Transcribe the records underneath word for word, and leave no line out.

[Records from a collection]
►

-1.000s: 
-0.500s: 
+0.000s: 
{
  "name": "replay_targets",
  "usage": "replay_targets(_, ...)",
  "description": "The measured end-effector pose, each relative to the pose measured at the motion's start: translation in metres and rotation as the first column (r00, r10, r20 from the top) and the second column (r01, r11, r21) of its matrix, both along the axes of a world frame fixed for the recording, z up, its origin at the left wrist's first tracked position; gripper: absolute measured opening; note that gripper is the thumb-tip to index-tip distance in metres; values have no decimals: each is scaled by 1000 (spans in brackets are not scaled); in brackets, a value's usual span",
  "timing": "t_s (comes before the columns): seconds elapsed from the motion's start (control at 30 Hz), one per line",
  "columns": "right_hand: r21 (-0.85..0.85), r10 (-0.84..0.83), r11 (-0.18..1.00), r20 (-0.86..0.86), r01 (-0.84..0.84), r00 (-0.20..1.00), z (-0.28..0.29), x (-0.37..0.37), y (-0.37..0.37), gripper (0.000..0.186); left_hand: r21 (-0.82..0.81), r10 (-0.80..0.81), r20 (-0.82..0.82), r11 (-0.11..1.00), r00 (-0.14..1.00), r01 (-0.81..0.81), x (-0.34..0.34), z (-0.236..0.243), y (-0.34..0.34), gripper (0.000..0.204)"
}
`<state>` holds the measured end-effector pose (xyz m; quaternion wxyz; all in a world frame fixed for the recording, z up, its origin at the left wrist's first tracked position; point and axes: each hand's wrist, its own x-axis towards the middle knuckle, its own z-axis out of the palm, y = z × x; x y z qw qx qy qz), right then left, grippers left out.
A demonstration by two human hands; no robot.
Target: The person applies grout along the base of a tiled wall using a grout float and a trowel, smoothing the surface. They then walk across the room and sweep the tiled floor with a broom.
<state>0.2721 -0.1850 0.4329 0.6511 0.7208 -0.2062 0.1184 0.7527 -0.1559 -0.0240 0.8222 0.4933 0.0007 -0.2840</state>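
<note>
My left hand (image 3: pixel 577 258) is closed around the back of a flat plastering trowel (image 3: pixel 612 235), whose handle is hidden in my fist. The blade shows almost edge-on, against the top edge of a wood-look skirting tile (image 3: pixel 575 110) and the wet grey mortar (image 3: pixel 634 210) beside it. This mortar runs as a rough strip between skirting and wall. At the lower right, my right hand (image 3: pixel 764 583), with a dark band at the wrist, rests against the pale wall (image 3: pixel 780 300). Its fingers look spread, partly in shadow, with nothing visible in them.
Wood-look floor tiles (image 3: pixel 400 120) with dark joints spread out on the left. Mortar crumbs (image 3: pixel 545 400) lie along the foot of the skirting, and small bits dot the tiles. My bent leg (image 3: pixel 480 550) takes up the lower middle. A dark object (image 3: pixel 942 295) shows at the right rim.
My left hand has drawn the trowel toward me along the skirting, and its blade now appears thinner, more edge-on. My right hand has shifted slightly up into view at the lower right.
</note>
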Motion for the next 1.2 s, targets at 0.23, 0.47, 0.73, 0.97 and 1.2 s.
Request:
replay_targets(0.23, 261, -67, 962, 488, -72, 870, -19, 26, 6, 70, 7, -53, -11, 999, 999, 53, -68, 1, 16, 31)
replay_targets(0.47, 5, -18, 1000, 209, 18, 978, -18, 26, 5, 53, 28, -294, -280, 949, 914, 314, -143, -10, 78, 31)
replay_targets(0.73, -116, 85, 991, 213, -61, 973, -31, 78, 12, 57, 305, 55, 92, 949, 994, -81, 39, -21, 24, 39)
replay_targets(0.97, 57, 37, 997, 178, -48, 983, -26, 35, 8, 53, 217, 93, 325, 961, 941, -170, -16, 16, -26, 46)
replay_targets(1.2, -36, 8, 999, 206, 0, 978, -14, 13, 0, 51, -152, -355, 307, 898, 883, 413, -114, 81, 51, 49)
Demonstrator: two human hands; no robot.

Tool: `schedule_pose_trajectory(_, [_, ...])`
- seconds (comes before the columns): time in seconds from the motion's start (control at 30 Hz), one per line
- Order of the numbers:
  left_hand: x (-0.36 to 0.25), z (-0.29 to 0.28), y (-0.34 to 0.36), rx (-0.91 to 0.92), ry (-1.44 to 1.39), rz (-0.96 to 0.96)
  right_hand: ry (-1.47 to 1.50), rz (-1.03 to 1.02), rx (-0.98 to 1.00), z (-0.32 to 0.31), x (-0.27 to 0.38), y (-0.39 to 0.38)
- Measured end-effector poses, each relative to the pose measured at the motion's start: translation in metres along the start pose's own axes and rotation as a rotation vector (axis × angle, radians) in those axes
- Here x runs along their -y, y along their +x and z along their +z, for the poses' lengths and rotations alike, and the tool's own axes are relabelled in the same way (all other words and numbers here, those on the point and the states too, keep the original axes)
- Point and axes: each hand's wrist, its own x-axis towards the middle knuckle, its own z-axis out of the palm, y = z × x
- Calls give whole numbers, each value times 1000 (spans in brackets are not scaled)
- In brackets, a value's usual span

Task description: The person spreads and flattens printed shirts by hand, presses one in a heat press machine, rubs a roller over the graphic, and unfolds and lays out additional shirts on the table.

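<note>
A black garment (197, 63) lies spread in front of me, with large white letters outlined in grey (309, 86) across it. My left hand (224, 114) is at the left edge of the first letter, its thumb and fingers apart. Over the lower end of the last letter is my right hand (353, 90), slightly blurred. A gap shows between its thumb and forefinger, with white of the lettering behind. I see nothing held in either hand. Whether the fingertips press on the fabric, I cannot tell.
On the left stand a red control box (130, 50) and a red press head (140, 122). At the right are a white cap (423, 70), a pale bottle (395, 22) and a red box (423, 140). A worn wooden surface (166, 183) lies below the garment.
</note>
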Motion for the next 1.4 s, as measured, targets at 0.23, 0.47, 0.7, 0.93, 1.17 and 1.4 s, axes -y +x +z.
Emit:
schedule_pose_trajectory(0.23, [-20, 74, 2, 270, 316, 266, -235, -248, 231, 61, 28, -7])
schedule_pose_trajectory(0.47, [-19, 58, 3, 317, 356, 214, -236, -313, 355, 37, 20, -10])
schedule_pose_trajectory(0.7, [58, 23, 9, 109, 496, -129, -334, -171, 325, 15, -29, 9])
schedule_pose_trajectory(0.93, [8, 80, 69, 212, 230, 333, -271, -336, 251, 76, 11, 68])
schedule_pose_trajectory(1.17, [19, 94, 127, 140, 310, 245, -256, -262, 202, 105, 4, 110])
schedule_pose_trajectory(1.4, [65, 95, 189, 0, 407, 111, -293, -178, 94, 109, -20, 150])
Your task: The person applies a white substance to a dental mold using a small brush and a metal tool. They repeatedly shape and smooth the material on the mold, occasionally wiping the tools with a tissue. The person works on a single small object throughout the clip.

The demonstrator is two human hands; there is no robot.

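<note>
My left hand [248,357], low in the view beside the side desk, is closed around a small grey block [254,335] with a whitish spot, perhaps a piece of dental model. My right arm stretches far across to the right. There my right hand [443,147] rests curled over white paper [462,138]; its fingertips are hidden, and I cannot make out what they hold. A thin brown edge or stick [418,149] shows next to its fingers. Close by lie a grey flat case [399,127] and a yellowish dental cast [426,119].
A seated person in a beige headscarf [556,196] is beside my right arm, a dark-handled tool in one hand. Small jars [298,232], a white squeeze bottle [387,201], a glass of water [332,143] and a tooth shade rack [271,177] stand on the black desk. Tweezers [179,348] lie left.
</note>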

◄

**Result:**
-1.000s: 
-0.500s: 
+0.000s: 
{
  "name": "replay_targets",
  "usage": "replay_targets(_, ...)",
  "description": "The measured end-effector pose, each relative to the pose measured at the motion's start: translation in metres and rotation as the first column (r00, r10, r20 from the top) and the second column (r01, r11, r21) of its matrix, both along the axes of a world frame fixed for the recording, z up, its origin at the left wrist's first tracked position; gripper: absolute measured opening; note that gripper is the thumb-tip to index-tip distance in metres; values have no decimals: each is scaled by 1000 (spans in brackets are not scaled); in brackets, a value's usual span",
  "timing": "t_s (comes before the columns): seconds elapsed from the motion's start (control at 30 Hz), one per line",
  "columns": "right_hand: r21 (-0.85..0.85), r10 (-0.84..0.83), r11 (-0.18..1.00), r20 (-0.86..0.86), r01 (-0.84..0.84), r00 (-0.20..1.00), z (-0.28..0.29), x (-0.37..0.37), y (-0.37..0.37), gripper (0.000..0.186); left_hand: r21 (-0.82..0.81), r10 (-0.80..0.81), r20 (-0.82..0.82), r11 (-0.11..1.00), r00 (-0.14..1.00), r01 (-0.81..0.81), x (-0.34..0.34), z (-0.236..0.243), y (-0.34..0.34), gripper (0.000..0.204)"
}
`<state>` holds the measured end-effector pose (xyz m; quaternion wxyz; all in a world frame fixed for the recording, z up, its origin at the left wrist's first tracked position; point and axes: each hand's wrist, its own x-axis towards the middle knuckle, its own z-axis out of the palm, y = z × x; x y z qw qx qy qz), right then left, grippers left out.
A demonstration by two human hands; no robot.
Target: The person applies grout along the base of a tiled wall using a grout float and a trowel, smoothing the surface. They then walk across the room and sweep the tiled floor with a broom.
<state>0.2721 -0.1850 0.4329 0.6511 0.7208 -0.2062 0.1184 0.7527 -0.1559 -0.0240 0.8222 0.4933 0.0007 -0.2840</state>
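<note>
My left hand (image 3: pixel 577 258) is closed around the back of a flat plastering trowel (image 3: pixel 612 235), whose handle is hidden in my fist. The blade shows almost edge-on, against the top edge of a wood-look skirting tile (image 3: pixel 575 110) and the wet grey mortar (image 3: pixel 634 210) beside it. This mortar runs as a rough strip between skirting and wall. At the lower right, my right hand (image 3: pixel 764 583), with a dark band at the wrist, rests against the pale wall (image 3: pixel 780 300). Its fingers look spread, partly in shadow, with nothing visible in them.
Wood-look floor tiles (image 3: pixel 400 120) with dark joints spread out on the left. Mortar crumbs (image 3: pixel 545 400) lie along the foot of the skirting, and small bits dot the tiles. My bent leg (image 3: pixel 480 550) takes up the lower middle. A dark object (image 3: pixel 942 295) shows at the right rim.
My left hand has drawn the trowel toward me along the skirting, and its blade now appears thinner, more edge-on. My right hand has shifted slightly up into view at the lower right.
</note>
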Motion for the next 1.2 s, targets at 0.23, 0.47, 0.73, 0.97 and 1.2 s.
Request:
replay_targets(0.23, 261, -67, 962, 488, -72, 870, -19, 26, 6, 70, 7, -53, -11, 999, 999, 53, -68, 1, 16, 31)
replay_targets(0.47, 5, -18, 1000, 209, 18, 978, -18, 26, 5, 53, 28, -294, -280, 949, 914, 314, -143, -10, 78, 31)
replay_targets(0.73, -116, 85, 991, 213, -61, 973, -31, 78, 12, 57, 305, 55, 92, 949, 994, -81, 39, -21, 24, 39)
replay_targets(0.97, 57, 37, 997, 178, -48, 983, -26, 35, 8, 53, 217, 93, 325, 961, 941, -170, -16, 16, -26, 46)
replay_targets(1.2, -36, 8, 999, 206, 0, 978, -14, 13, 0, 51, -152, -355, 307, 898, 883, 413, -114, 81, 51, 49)
Demonstrator: two human hands; no robot.

Tool: `schedule_pose_trajectory(_, [_, ...])`
- seconds (comes before the columns): time in seconds from the motion's start (control at 30 Hz), one per line
- Order of the numbers:
  left_hand: x (-0.36 to 0.25), z (-0.29 to 0.28), y (-0.34 to 0.36), rx (-0.91 to 0.92), ry (-1.44 to 1.39), rz (-0.96 to 0.96)
  right_hand: ry (-1.47 to 1.50), rz (-1.03 to 1.02), rx (-0.98 to 1.00), z (-0.32 to 0.31), x (-0.27 to 0.38), y (-0.39 to 0.38)
- Measured end-effector poses, each relative to the pose measured at the motion's start: translation in metres along the start pose's own axes and rotation as a rotation vector (axis × angle, radians) in those axes
- Here x runs along their -y, y along their +x and z along their +z, for the poses' lengths and rotations alike, and the tool's own axes are relabelled in the same way (all other words and numbers here, those on the point and the states too, keep the original axes)
- Point and axes: each hand's wrist, its own x-axis towards the middle knuckle, its own z-axis out of the palm, y = z × x
- Calls give whole numbers, each value times 1000 (spans in brackets are not scaled)
- In brackets, a value's usual span

Task description: The person spreads and flattens printed shirts by hand, presses one in a heat press machine, rubs a roller over the graphic, and unfolds and lays out additional shirts on the table.

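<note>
A black garment (197, 63) lies spread in front of me, with large white letters outlined in grey (309, 86) across it. My left hand (224, 114) is at the left edge of the first letter, its thumb and fingers apart. Over the lower end of the last letter is my right hand (353, 90), slightly blurred. A gap shows between its thumb and forefinger, with white of the lettering behind. I see nothing held in either hand. Whether the fingertips press on the fabric, I cannot tell.
On the left stand a red control box (130, 50) and a red press head (140, 122). At the right are a white cap (423, 70), a pale bottle (395, 22) and a red box (423, 140). A worn wooden surface (166, 183) lies below the garment.
</note>
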Motion for the next 1.4 s, as measured, targets at 0.23, 0.47, 0.7, 0.93, 1.17 and 1.4 s, axes -y +x +z.
Emit:
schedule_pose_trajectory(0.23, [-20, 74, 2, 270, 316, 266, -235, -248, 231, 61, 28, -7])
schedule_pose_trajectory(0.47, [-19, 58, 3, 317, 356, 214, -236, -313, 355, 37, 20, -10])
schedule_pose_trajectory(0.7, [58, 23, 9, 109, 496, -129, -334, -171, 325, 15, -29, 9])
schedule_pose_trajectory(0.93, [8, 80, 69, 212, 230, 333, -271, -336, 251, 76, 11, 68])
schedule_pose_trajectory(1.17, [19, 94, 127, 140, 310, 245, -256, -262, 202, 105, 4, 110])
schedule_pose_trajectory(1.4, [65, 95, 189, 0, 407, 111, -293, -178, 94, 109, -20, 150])
Your task: The person applies a white substance to a dental mold using a small brush and a metal tool. They repeatedly shape and smooth the material on the mold, occasionally wiping the tools with a tissue. The person works on a single small object throughout the clip.

The demonstrator is two human hands; there is no robot.

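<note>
My left hand [248,357], low in the view beside the side desk, is closed around a small grey block [254,335] with a whitish spot, perhaps a piece of dental model. My right arm stretches far across to the right. There my right hand [443,147] rests curled over white paper [462,138]; its fingertips are hidden, and I cannot make out what they hold. A thin brown edge or stick [418,149] shows next to its fingers. Close by lie a grey flat case [399,127] and a yellowish dental cast [426,119].
A seated person in a beige headscarf [556,196] is beside my right arm, a dark-handled tool in one hand. Small jars [298,232], a white squeeze bottle [387,201], a glass of water [332,143] and a tooth shade rack [271,177] stand on the black desk. Tweezers [179,348] lie left.
</note>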

Besides the given answer, there is nothing more to add.